Dear Diary

Private Journal of Willow Rose McDonald

 

Chapter Three

 

 

            Work that day was ... long.  I was exhausted, and confused still by the events of the last few days.  My boss, who was incidentally also one of my best friends, even bought me Starbucks, because she said that I looked like I needed a pick-me-up.  I loved Whitney, she was the main reason I hadn't left the job which was fun, but not exactly the best paying job in the world.  After many years working as a bill collector, spent miserable and constantly on the verge of a nervous breakdown, I had discovered this job.  Working as a front desk agent in a small resort had a few things to offer me.  A slow pace, with little pressure; smiling faces which weren't cursing me out for saying hello; and good friends with whom I could spend my hours chatting away happily, were all perks of the job.    Whitney was the Assistant General Manager of the resort, but everyone knew she had all of the power.  In spite of that she was friendly, willing to work, and dependable.  In short, she was the best manager a worker could ask for. 

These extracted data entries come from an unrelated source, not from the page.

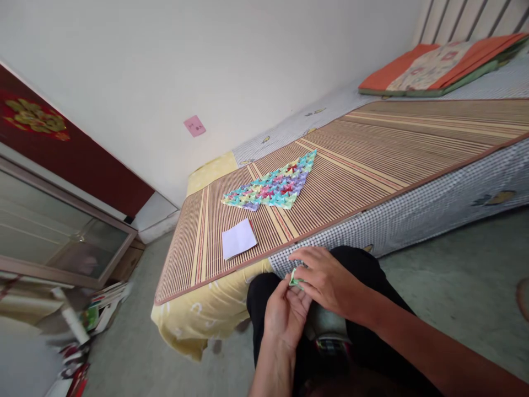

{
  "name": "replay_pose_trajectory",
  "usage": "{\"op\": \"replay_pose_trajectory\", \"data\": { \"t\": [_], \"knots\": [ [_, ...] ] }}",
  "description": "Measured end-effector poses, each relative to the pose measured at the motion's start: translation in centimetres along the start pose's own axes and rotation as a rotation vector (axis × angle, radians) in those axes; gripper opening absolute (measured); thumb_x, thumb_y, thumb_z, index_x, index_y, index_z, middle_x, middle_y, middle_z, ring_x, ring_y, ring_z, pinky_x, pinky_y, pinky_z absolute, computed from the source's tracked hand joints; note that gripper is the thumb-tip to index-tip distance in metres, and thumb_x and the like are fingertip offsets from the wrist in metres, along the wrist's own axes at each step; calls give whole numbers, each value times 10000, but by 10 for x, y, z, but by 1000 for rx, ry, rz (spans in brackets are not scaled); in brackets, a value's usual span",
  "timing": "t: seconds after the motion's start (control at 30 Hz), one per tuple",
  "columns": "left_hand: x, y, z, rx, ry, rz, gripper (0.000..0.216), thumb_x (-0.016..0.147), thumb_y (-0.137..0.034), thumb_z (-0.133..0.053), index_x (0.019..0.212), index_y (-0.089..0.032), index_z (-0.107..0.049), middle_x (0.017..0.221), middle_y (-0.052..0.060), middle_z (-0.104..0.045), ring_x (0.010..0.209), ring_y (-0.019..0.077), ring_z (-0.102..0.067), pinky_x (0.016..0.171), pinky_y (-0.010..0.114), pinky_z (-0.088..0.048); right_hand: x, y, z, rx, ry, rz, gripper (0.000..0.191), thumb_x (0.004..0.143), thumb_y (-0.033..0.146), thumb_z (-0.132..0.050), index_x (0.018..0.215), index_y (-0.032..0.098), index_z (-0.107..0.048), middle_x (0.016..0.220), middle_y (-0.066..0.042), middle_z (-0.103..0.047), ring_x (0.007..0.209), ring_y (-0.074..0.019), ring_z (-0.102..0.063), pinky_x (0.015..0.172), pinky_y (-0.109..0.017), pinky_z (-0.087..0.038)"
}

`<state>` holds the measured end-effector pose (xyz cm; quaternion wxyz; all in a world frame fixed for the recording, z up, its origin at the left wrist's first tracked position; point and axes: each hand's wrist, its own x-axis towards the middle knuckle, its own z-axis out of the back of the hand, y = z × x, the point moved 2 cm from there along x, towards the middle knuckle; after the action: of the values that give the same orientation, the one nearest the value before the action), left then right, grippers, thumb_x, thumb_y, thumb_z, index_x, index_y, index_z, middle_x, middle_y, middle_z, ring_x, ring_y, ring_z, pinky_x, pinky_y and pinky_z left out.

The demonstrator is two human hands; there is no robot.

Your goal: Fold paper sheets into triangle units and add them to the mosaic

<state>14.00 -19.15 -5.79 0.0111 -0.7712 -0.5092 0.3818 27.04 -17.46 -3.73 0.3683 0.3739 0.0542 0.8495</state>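
Observation:
Above my lap, my left hand (286, 311) is turned palm up and pinches a small green folded paper piece (294, 279) between thumb and fingers. My right hand (324, 278) comes over it from the right, its fingers curled onto the same piece and partly hiding it. On the bed mat in front lies a flat patchwork of many small folded paper pieces (273, 186) in blue, yellow, pink, red and purple. Nearer to my hands, a stack of white square paper (238, 240) rests close to the mat's front edge.
A striped bamboo mat (351, 165) covers the bed, over a checked sheet (433, 193) and a yellow cloth (206, 311). A folded orange quilt (438, 63) lies at the far right. On the left stand a glass-fronted cabinet (53, 226) and piled items (78, 331) on the floor.

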Motion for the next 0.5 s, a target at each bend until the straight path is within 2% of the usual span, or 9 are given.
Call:
{"op": "replay_pose_trajectory", "data": {
  "t": [0.13,0.3,0.4,0.5],
  "knots": [
    [0,6,0,32,-2,5,293,1015,-126,-441,840,-82,-672,832,152,-746,767,189,-749,799,313,-604,1,-5,-8,-41,1,29,189,879,41,-520,809,145,-662,1179,-153,-664,1139,-314,-557,942,-488,-459],
    [4,8,2,39,-7,-6,298,1024,-146,-459,827,-72,-669,795,141,-742,703,174,-740,743,290,-606,1,-11,-12,47,149,-52,130,816,43,-605,874,143,-665,1126,-129,-666,1127,-308,-567,957,-484,-455],
    [7,4,4,26,-16,-3,313,1037,-159,-439,841,-76,-669,783,128,-745,699,169,-744,731,279,-605,0,-13,-10,106,137,-101,143,806,60,-643,906,156,-675,1118,-117,-663,1126,-305,-574,959,-481,-453],
    [9,-1,6,20,-18,5,289,1035,-175,-447,899,-57,-673,862,178,-763,794,214,-769,773,314,-613,1,-15,0,223,88,-131,166,820,85,-658,954,179,-690,1109,-97,-668,1098,-275,-599,944,-440,-473]
  ]
}}
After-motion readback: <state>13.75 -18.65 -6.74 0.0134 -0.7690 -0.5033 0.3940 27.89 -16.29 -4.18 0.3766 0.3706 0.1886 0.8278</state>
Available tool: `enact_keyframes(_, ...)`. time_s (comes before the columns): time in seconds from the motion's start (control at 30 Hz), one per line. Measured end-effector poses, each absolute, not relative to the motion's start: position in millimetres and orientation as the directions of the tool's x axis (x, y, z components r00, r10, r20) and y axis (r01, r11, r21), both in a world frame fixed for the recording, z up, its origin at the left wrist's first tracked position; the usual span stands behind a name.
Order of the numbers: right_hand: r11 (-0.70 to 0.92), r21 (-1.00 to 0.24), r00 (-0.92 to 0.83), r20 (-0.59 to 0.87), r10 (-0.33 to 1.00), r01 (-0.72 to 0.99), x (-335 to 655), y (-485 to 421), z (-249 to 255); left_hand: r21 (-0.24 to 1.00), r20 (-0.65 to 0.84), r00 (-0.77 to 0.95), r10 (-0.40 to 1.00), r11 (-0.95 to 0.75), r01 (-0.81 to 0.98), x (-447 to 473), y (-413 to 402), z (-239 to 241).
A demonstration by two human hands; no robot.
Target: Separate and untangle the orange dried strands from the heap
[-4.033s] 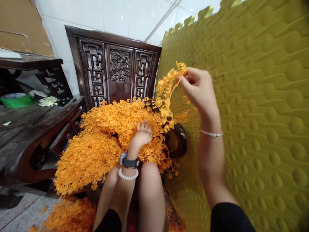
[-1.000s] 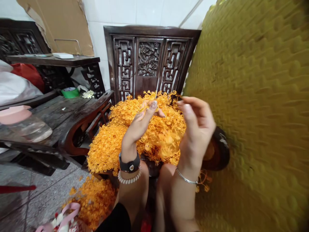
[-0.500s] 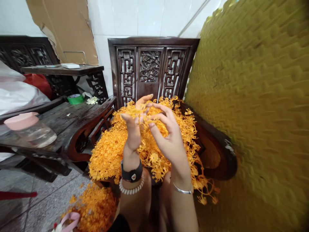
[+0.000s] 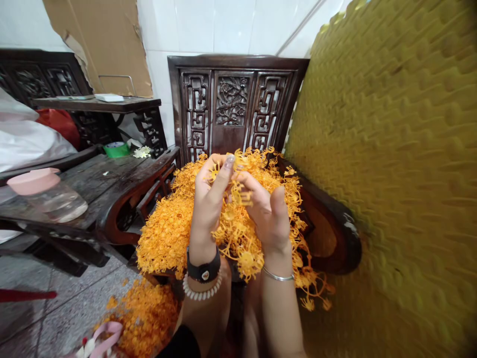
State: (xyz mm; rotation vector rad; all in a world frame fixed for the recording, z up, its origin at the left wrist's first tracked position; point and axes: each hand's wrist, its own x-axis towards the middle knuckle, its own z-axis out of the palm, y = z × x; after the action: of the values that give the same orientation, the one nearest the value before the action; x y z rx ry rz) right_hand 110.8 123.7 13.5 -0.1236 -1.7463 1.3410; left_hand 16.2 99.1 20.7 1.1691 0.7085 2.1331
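Note:
My left hand (image 4: 208, 199) is closed, its thumb pressed toward the fingers on an orange plastic flower piece (image 4: 214, 171) with thin spidery arms. Facing it, my right hand (image 4: 270, 214) has its thumb raised apart and its fingers reaching to the left fingertips. Between the two palms is a blurred orange piece (image 4: 238, 194); whether a finger touches it I cannot tell. Below and behind both hands, a big heap of orange plastic flower pieces (image 4: 167, 233) covers the seat of a dark carved wooden chair (image 4: 231, 141). Some linked pieces (image 4: 313, 293) hang over its right side.
More orange pieces (image 4: 149, 313) lie on the floor at lower left, beside a pink strap (image 4: 112, 330). A dark wooden bench (image 4: 97, 181) at left bears a pink-lidded bottle (image 4: 52, 194) and green tape (image 4: 116, 149). A yellow textured mat (image 4: 391, 149) stands at right.
My left thumb has come up and over against the fingers. My right hand has turned its palm inward and spread its thumb away. The orange pieces between the hands have shifted.

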Motion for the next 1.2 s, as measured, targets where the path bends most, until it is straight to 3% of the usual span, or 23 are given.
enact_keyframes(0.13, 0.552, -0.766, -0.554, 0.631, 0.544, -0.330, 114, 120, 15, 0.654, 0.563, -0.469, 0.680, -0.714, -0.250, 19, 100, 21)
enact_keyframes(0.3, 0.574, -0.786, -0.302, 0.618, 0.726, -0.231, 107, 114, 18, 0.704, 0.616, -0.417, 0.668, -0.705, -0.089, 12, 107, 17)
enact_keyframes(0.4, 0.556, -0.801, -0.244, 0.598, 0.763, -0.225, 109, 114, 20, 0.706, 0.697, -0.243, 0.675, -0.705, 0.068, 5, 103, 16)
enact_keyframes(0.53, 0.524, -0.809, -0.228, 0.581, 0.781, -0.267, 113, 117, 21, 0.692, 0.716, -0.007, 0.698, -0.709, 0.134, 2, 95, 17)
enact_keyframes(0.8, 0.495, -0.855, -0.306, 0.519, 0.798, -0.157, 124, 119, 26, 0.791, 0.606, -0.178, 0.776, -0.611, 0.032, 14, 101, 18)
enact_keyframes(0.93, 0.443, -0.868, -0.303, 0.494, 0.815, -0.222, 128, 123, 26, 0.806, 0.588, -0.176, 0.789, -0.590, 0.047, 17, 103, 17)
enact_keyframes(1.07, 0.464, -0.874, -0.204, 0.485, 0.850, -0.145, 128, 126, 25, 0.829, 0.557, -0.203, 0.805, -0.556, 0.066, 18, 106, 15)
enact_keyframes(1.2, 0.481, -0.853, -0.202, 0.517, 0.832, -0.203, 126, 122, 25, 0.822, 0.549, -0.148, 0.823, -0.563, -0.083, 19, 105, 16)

            "What's the matter B?" she asked me that afternoon.  "You've been acting strangely ever since your party.  I know Owen's out of town, but that's not unusual, what's up?"  That was the other thing about Whitney; she was observant and intuitive, even when one didn't want her to be.  I wasn't sure what I was feeling, or what was going on in my mind, and I was honestly ashamed of my behavior, so I covered up.

            "Nothing, nothing, I'm just tired.  I was up late, and I had a bad dream.  So I'm just not all here today.  Sorry." I smiled at her to show that I really did regret not being my usual bubbly self.  That was one of my favorite things about my choice of careers; I was finally able to be smiles and sunshine without people judging me.  I tried to "turn on" after that conversation, but even my best attempts fell flat.  Finally, about two hours before I was supposed to go home, Whitney sent me, saying I needed to get some sleep and maybe I would be able to better when it was still daytime.  I left work gratefully, knowing that I would go home and crash. 

            Sure enough, I didn't wake up until well after dark.  I was starving.  I looked at the clock and realized it was nearly nine p.m..  Just as I started shuffling my way into the kitchen the phone rang.  My heart jumped in my chest, and again I felt that strange combination of exhilaration and guilt.  I looked at the caller id apprehensively, but my nerves were unnecessary; it was just Owen.  I answered the phone hoping that he had had a good day, and sure enough he had.

            "Hey Love!  Today was amazing!  The kids loved the show, and everyone had a great time." He talked for about another 15 minutes about the days events.  You see, Owen works for a very famous children's music group.  He helps organize the shows, and warms up the crowd with the clown act he had used to work his way through college.  He was one of the most amazing balloon artists I had ever seen, and the kids and parents were always impressed by his act.  This was the man I had fallen in love with, and I was always happy when he was in this mood.  I told him bits and pieces of my day, that I missed him terribly, and that I hadn't been able to sleep well the night before.  "Hey!" he said "Why don't you call that friend of yours up and get together.  You seemed really happy to see him at the party, and I'm sure you didn't get enough time alone together.  I bet he'd be thrilled to come spend an evening with you, and maybe he could chase the monsters out of the house."
            Are you kidding me?  Seriously, did I have to have the only husband in the world that wanted me to call my ex, while he's out of town, to hang out?  I laughed.  "No Darlin', he's probably busy, it's late, I'll be fine."

            "Ok then, but you make sure to call and visit with him.  He's a good guy, I'd like to hang out with him myself, but I know you'll want some time alone with him first.  After all, he is your friend.  Ok, I've got to go, they guys want to go out for a drink.  I love you!  I'll talk to you tomorrow, okay?"

            "Of course Owen, have a great time, give the guys my love, and I'll talk to you then.  Love you too."  This was how we ended all of our phone conversations.  It was how we ended all of our conversations in general, even the fights.  I was raised to understand that no matter how mad you might be at someone, any conversation might be your last, so you should always tell them you love them before saying goodbye.  That rule had gotten me through some tough nights, and I needed him to know now more than ever that I loved him.  Hell, I needed ME to know.  "I miss you, I can't wait to see you again, I love you." I said again before hanging up.

            Once I put my phone on the charger, I started to make my way back toward the kitchen, I hadn't eaten since breakfast, which consisted wholly of a Frappuccino, and I really needed to eat something.  Just as my feet hit the linoleum, the phone rang again.  "Dammit, what do you want?" I cursed at nobody in particular, and I jogged back into the living room where the phone was.